TO DO: Everything in the records must be reproduced exactly, except for the pictures.
━━━ INPUT RECORDS
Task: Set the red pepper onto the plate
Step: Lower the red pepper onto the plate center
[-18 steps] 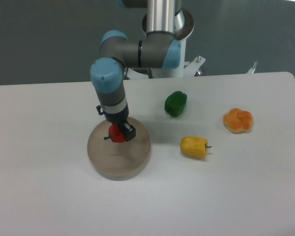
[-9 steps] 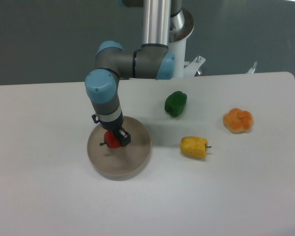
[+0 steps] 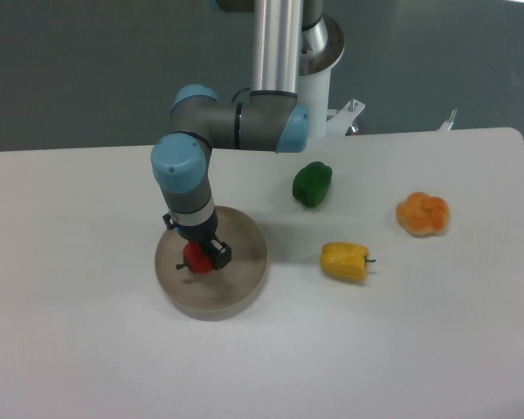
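Observation:
The red pepper (image 3: 196, 258) is small and glossy, with its dark stem pointing left. It is low over the round beige-grey plate (image 3: 236, 288) at the table's left-centre, held between the fingers of my gripper (image 3: 204, 256). The gripper comes straight down from the arm's blue-capped wrist and is shut on the pepper. Whether the pepper touches the plate's surface cannot be told from this view.
A green pepper (image 3: 312, 183) lies behind and right of the plate. A yellow pepper (image 3: 345, 261) lies right of the plate, and an orange pepper (image 3: 423, 214) sits further right. The arm's base (image 3: 306, 78) stands at the table's back edge.
My gripper has carried the red pepper a little left and downward over the plate, from the plate's upper middle toward its left-centre. The other peppers have not moved.

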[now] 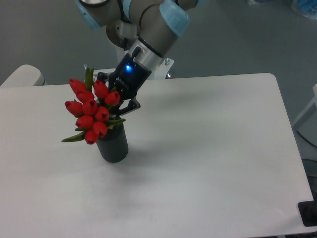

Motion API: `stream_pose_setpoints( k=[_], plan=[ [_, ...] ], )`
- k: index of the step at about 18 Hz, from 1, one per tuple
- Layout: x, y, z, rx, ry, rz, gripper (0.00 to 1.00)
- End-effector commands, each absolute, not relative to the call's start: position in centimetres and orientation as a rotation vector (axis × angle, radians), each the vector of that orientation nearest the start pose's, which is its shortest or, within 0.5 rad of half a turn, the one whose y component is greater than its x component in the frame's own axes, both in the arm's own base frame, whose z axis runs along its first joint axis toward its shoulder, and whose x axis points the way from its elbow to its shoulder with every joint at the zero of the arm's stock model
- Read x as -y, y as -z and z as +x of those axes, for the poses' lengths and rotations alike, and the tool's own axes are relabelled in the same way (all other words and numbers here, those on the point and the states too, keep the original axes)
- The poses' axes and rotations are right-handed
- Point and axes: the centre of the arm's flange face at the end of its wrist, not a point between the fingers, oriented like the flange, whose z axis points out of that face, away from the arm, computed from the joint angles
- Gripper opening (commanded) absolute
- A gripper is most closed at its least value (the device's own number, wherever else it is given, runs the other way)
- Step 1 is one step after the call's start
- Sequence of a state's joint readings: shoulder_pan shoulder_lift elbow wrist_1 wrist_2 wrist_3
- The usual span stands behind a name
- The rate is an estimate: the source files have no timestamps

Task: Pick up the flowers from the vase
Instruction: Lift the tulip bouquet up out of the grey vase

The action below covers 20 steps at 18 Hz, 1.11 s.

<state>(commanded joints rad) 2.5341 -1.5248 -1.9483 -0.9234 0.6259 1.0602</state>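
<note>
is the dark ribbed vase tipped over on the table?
No, the dark grey ribbed cylindrical vase stands upright on the white table, with the bunch of red tulip buds above its rim.

Layout taken relative to the vase (113,146).

The vase is stood upright on the table (208,163), towards its left half. The flowers (89,114) are positioned above the vase rim, tilted up and to the left of it. The gripper (119,101) is located behind and above the vase, just right of the flowers, touching the bunch.
</note>
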Motion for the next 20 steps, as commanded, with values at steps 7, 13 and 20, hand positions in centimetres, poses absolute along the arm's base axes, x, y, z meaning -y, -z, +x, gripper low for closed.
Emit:
stream_pose_setpoints(
  k=[7,13,20],
  plan=[
    [-43.8,-46.6,-25.5,-0.212,0.297,-2.143,0.35],
    [-43.4,-48.8,-24.8,-0.202,0.277,-2.132,0.34],
    [-43.3,-50.3,-26.0,-0.201,0.239,-2.119,0.34]
  ],
)
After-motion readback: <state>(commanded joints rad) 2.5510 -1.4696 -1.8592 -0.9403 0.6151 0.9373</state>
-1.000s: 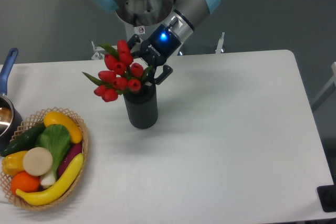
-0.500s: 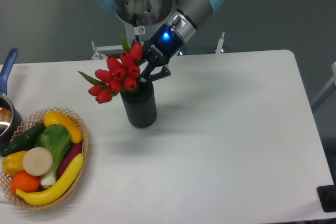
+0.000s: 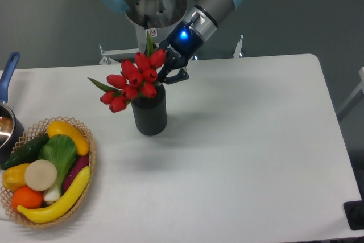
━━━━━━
FINISHED TASK:
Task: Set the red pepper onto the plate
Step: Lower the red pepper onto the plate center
[-18 steps] 
[-9 steps] 
[+0 steps] 
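Observation:
The red pepper (image 3: 196, 258) is small and glossy, with its dark stem pointing left. It is low over the round beige-grey plate (image 3: 236, 288) at the table's left-centre, held between the fingers of my gripper (image 3: 204, 256). The gripper comes straight down from the arm's blue-capped wrist and is shut on the pepper. Whether the pepper touches the plate's surface cannot be told from this view.
A green pepper (image 3: 312, 183) lies behind and right of the plate. A yellow pepper (image 3: 345, 261) lies right of the plate, and an orange pepper (image 3: 423, 214) sits further right. The arm's base (image 3: 306, 78) stands at the table's back edge.
My gripper has carried the red pepper a little left and downward over the plate, from the plate's upper middle toward its left-centre. The other peppers have not moved.
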
[now] 

Motion API: `stream_pose_setpoints( k=[_], plan=[ [_, ...] ], )`
- k: index of the step at about 18 Hz, from 1, one per tuple
- Layout: x, y, z, rx, ry, rz, gripper (0.00 to 1.00)
- End-effector commands, each absolute, not relative to the call's start: position in centimetres and orientation as a rotation vector (axis × angle, radians), each the vector of that orientation nearest the start pose's, which is its shortest or, within 0.5 rad of half a turn, the one whose y component is greater than its x component in the frame's own axes, both in the arm's own base frame, whose z axis runs along its first joint axis toward its shoulder, and whose x axis points the way from its elbow to its shoulder with every joint at the zero of the arm's stock model
- Read x as -y, y as -z and z as +x of those axes, for the poses' lengths and rotations alike, and the tool's own axes are relabelled in the same way (all other words and numbers here, those on the point and the states too, keep the original axes)
- The poses' axes and rotations are right-handed
- Point and axes: the centre of the arm's flange face at the end of its wrist, not a point between the fingers, oriented like the flange, whose z axis points out of that face, away from the arm, computed from the joint angles
- Gripper opening (commanded) absolute
- A gripper is most closed at its least value (the device's own number, wherever else it is given, runs the other way)
- Step 1 is one step after the call's start
- Sequence of a state's joint readings: shoulder_pan shoulder_lift elbow wrist_1 wrist_2 wrist_3
- The usual span stands behind a name
- The rate is an estimate: the source files have no timestamps

Task: Pick up the flowers from the vase
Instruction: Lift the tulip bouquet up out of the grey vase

The action below covers 20 steps at 18 Hz, 1.11 s.

<state>(commanded joints rad) 2.5341 -1.5248 -1.9483 -0.9234 0.6259 1.0602</state>
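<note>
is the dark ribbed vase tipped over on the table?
No, the dark grey ribbed cylindrical vase stands upright on the white table, with the bunch of red tulip buds above its rim.

Layout taken relative to the vase (113,146).

The vase is stood upright on the table (208,163), towards its left half. The flowers (89,114) are positioned above the vase rim, tilted up and to the left of it. The gripper (119,101) is located behind and above the vase, just right of the flowers, touching the bunch.
</note>
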Motion for the next 20 steps, as commanded, with values at steps 7, 13 and 20, hand positions in centimetres, poses absolute along the arm's base axes, x, y, z meaning -y, -z, +x, gripper low for closed.
Emit:
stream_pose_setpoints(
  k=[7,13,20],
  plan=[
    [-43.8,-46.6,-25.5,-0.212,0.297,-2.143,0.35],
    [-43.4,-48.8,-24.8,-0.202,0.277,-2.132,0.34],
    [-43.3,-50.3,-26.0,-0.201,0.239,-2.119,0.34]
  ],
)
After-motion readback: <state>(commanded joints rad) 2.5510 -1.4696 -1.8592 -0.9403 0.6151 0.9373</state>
-1.000s: 
-0.500s: 
+0.000s: 

For this exercise, the answer is now complete.